-- Opening Marker --

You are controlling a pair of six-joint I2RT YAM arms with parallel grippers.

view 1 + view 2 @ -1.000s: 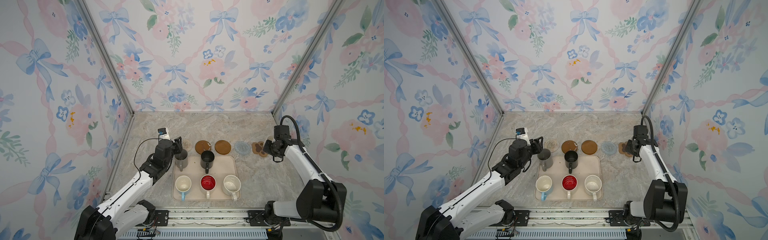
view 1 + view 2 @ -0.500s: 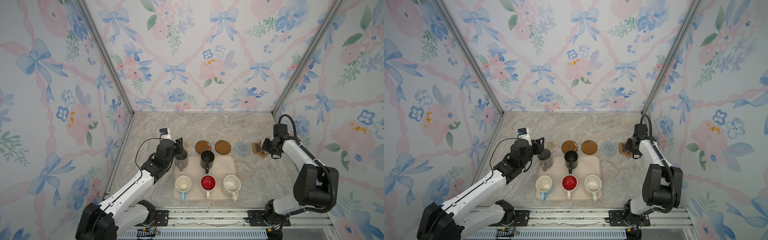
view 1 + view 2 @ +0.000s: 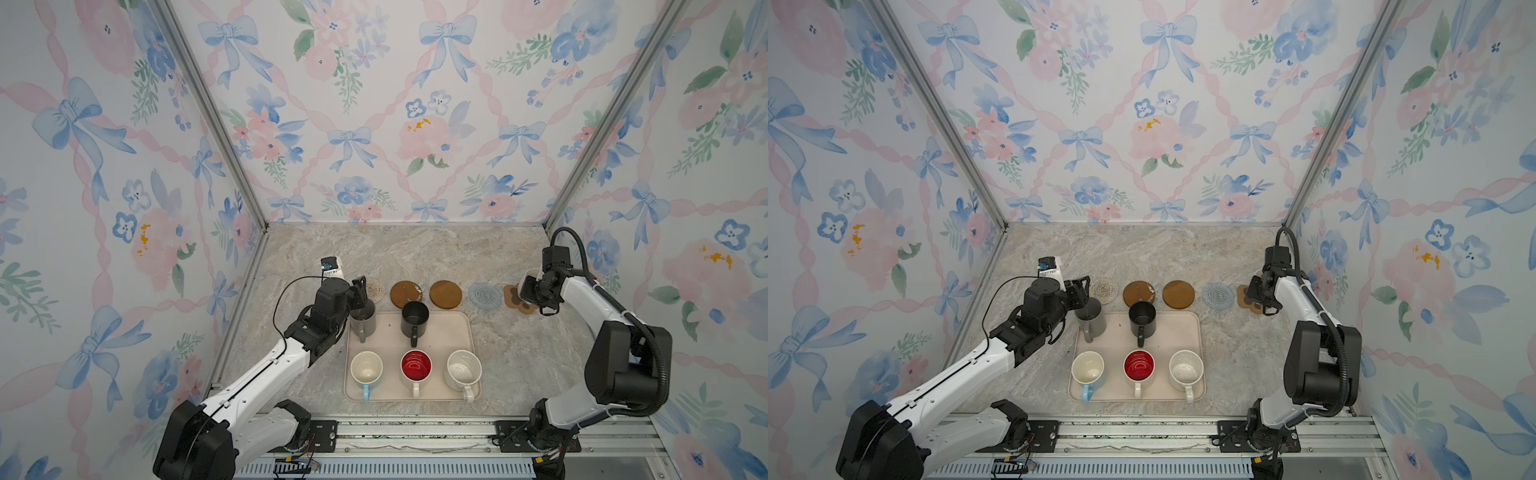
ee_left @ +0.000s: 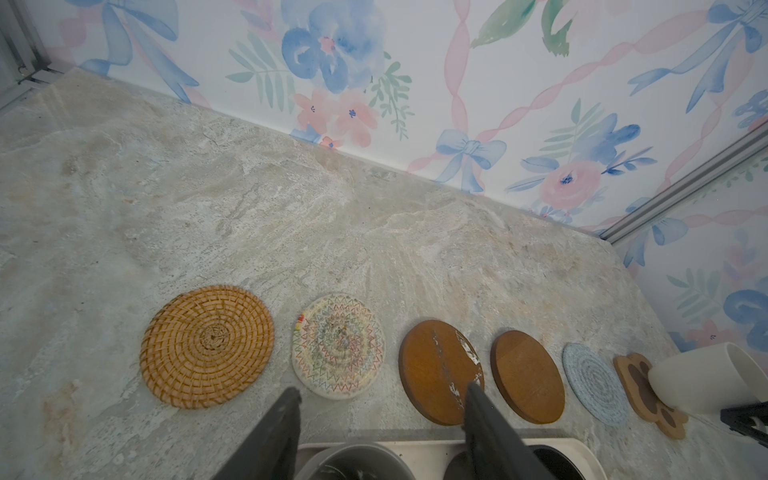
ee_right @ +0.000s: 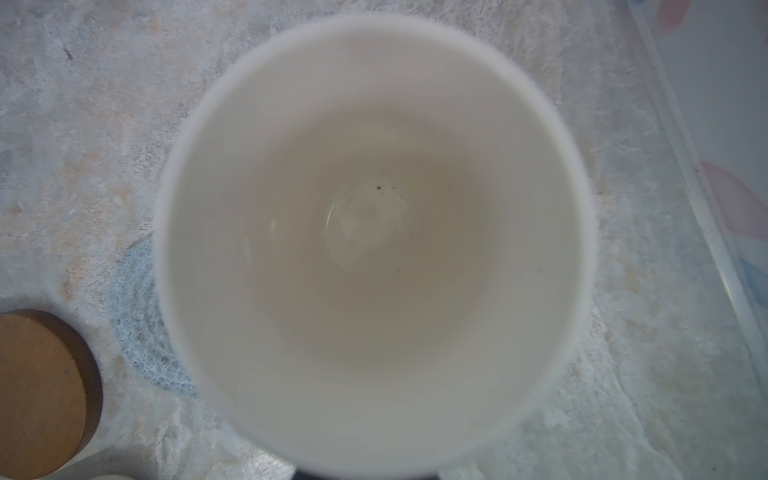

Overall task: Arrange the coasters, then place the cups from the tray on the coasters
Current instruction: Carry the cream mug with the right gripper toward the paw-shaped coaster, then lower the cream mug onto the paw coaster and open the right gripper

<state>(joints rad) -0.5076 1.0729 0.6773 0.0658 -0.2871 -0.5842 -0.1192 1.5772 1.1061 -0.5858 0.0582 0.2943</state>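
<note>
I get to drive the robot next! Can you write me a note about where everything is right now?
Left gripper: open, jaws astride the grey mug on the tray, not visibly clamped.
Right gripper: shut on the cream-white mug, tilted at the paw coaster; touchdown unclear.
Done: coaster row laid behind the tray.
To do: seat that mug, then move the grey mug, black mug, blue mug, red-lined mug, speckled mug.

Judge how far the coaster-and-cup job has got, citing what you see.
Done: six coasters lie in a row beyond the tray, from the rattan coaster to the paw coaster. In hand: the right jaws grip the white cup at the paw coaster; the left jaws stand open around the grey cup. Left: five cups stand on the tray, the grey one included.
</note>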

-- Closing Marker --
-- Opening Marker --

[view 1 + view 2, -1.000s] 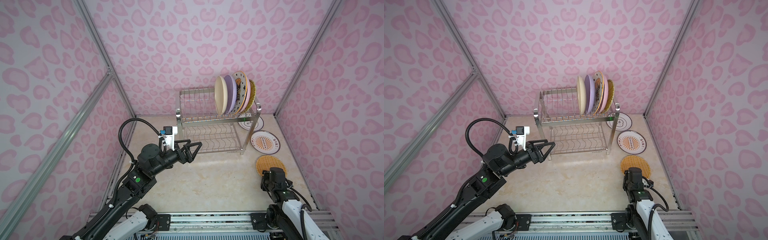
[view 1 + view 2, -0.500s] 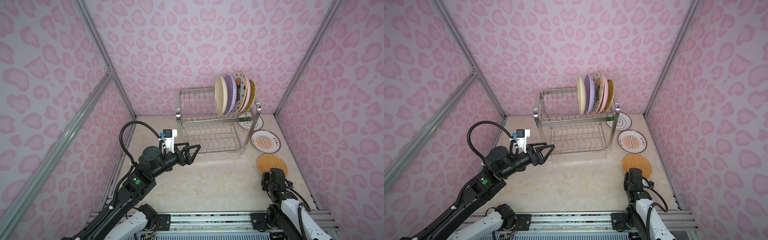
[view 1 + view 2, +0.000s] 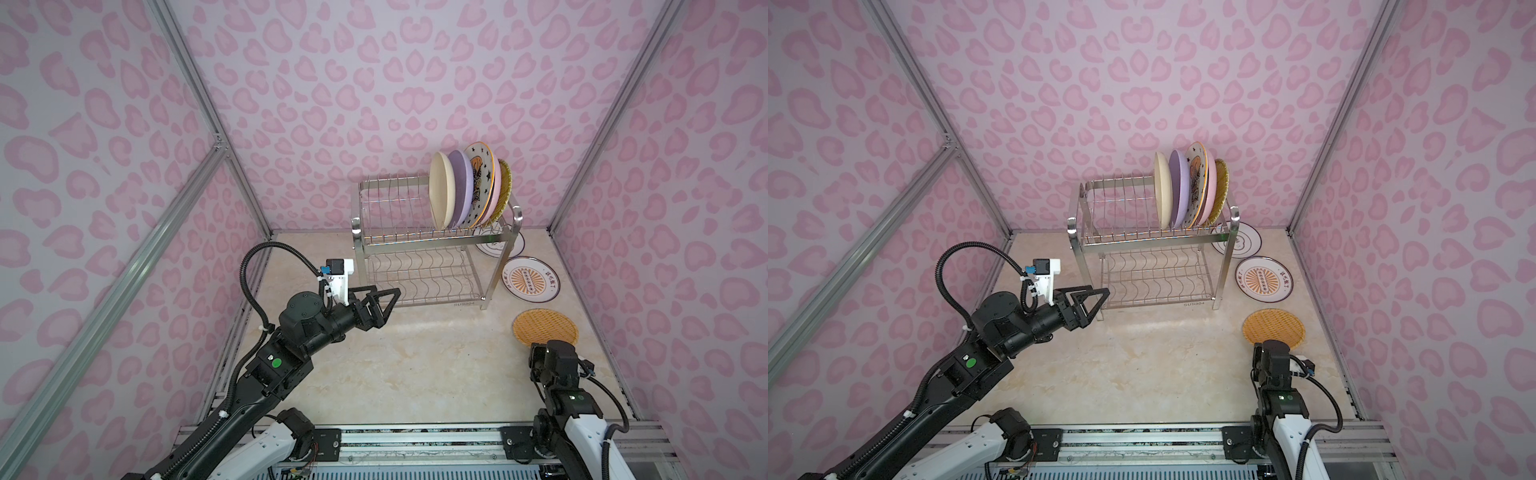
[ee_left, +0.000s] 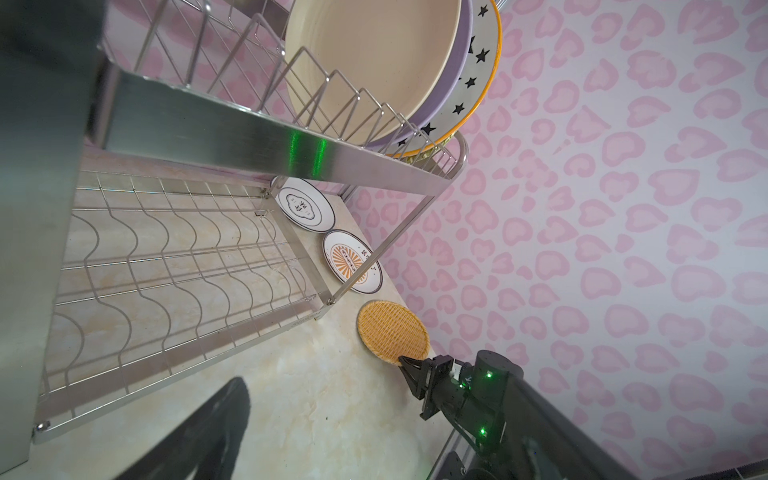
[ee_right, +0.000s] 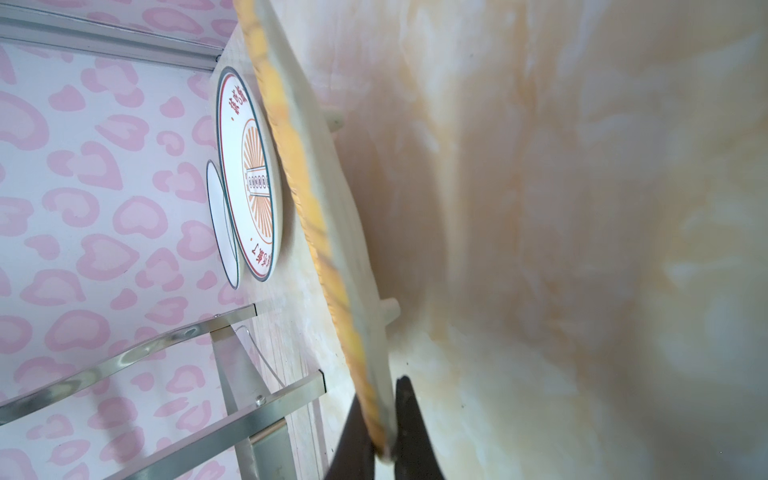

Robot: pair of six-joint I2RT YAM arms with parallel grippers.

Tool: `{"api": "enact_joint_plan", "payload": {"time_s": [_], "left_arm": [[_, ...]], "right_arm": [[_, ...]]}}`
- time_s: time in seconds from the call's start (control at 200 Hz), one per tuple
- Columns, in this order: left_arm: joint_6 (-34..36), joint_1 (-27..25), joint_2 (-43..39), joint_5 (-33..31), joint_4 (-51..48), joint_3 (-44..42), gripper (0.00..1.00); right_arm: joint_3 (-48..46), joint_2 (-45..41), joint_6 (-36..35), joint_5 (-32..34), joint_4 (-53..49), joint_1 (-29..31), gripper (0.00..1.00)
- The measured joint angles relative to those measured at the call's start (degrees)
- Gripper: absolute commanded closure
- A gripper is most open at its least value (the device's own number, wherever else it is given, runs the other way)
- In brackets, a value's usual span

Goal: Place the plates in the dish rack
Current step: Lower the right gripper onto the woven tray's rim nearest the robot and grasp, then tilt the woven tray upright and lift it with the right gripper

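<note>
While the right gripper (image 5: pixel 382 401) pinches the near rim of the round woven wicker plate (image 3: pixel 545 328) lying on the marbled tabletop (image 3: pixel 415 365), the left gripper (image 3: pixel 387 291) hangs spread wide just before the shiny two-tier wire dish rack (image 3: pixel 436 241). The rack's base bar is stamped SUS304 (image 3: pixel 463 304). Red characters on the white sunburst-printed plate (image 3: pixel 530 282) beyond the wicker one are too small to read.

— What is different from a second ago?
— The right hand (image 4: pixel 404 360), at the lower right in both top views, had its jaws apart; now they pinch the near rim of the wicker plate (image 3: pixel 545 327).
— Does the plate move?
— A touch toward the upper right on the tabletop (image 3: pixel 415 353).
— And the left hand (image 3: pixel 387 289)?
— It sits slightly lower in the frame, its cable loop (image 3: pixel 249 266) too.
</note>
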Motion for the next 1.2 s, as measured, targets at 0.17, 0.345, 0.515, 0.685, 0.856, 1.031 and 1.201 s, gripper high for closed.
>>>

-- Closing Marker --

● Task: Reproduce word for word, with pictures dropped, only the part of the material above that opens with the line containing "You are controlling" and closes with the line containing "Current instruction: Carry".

● Solution:
You are controlling a pair of six-joint I2RT YAM arms with parallel grippers.

view 1 + view 2 @ -1.000s: 
view 1 + view 2 @ -0.500s: 
view 1 + view 2 @ +0.000s: 
ee_left @ +0.000s: 
ee_right @ +0.000s: 

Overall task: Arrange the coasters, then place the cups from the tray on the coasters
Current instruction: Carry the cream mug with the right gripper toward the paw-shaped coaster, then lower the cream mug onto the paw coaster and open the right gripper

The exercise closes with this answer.